The New New Internet: Are there aspects of cloud computing you are concerned about?
Jamie Dos Santos: From an infrastructure standpoint, and as a large cloud provider of the largest Fortune 100 companies and government, we place our attention to the stability of the infrastructure and security, making sure we have the capacity for our clients, bursting needs, the physical environment to handle the power and cooling, availability of networks are all operational under disciplined processes. We feel there are many of today’s operational needs that can be resolved in a cloud environment, such as the case of the warfighter; how does he know that the information that’s being presented to him is correct? How does he validate the integrity of the information that has been given to him, in which he is acting upon? A cloud environment may be a great way to have a solid set of data available to him.

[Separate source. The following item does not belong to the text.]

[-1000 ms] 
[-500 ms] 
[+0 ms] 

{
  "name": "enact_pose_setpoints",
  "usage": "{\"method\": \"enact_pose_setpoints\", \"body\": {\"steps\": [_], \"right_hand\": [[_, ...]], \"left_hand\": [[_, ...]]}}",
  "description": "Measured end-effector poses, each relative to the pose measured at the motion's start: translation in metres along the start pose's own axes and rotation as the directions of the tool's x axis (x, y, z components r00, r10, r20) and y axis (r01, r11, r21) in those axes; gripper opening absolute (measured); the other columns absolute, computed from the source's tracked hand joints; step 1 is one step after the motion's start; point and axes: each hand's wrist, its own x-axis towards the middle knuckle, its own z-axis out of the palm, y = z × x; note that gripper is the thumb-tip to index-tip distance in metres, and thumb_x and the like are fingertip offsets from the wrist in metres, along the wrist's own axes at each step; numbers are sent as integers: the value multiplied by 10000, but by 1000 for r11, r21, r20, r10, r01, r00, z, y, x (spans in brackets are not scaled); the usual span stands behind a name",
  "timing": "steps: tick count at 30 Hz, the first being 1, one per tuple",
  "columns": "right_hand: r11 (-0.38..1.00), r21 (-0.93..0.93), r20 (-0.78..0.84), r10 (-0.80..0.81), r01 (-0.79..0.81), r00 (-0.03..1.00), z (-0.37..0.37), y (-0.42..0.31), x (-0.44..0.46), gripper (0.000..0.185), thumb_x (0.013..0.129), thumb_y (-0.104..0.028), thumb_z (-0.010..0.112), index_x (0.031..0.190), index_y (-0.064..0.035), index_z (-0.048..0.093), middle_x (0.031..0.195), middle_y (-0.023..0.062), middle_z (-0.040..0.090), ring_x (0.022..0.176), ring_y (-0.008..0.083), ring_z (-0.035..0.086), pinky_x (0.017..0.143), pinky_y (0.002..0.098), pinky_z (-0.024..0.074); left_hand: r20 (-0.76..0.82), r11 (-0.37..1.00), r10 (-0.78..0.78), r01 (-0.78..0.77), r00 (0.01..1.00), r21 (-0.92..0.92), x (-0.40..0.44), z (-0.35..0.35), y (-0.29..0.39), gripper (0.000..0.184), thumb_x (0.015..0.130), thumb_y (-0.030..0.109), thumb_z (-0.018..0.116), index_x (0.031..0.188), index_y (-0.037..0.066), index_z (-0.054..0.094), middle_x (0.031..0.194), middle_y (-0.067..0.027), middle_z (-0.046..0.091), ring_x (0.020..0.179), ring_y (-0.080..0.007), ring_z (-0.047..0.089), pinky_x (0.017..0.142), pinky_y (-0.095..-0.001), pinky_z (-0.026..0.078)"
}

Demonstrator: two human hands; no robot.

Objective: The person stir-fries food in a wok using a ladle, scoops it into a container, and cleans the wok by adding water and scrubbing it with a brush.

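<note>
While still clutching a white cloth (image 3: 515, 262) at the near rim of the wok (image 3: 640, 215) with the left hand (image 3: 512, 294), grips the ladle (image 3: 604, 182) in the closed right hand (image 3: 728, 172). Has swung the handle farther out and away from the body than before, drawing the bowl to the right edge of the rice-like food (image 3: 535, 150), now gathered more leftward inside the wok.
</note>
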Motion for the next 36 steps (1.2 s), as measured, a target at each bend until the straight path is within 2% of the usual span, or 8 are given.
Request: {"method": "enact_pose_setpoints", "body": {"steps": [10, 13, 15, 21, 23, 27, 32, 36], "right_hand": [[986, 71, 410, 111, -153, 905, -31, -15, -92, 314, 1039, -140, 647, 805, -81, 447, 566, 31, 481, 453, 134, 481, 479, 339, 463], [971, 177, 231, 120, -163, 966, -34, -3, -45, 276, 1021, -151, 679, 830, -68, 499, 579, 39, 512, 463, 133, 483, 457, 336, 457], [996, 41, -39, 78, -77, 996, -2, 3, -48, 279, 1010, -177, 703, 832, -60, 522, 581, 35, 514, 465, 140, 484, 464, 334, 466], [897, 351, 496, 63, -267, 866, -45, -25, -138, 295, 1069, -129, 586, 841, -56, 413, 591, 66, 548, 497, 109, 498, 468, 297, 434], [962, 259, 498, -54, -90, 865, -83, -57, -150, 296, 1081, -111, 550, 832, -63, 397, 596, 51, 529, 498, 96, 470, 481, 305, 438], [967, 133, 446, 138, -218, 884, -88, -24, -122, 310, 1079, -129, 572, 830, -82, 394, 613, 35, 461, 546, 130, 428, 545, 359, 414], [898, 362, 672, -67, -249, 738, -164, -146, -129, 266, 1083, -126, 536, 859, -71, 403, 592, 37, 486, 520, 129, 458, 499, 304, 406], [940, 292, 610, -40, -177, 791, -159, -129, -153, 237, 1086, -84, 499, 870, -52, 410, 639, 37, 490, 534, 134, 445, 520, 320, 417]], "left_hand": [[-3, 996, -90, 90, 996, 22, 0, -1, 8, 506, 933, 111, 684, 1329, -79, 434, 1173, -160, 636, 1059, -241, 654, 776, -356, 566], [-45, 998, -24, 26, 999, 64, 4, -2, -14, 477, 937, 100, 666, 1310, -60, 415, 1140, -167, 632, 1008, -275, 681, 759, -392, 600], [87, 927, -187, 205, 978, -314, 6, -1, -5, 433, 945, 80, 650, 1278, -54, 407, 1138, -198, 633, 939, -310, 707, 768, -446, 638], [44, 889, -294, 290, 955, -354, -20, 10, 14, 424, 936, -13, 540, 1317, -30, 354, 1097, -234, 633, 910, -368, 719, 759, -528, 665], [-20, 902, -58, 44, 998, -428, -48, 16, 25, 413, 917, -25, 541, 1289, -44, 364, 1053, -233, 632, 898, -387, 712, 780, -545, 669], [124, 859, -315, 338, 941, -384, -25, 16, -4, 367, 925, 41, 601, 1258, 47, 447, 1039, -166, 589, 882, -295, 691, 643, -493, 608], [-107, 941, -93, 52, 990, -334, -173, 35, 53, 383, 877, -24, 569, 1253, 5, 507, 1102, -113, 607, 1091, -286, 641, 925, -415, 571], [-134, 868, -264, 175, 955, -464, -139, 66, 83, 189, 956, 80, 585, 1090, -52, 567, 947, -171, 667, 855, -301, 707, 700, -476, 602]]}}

The New New Internet: That’s a very interesting perspective because I’ve never heard any of the cyber professionals I’ve interviewed discuss it from a warfighting standpoint.
Jamie Dos Santos: A cloud is a good place to put a solid set of data that you need to keep protected away from your own systems. If I knew my internally hosted systems were compromised, I could go to this cloud and access those applications for validation. To the extent of security being used, validation in memory of those processes could be done there also. I think you’re going to start seeing private cloud infrastructure being used like that. It makes sense.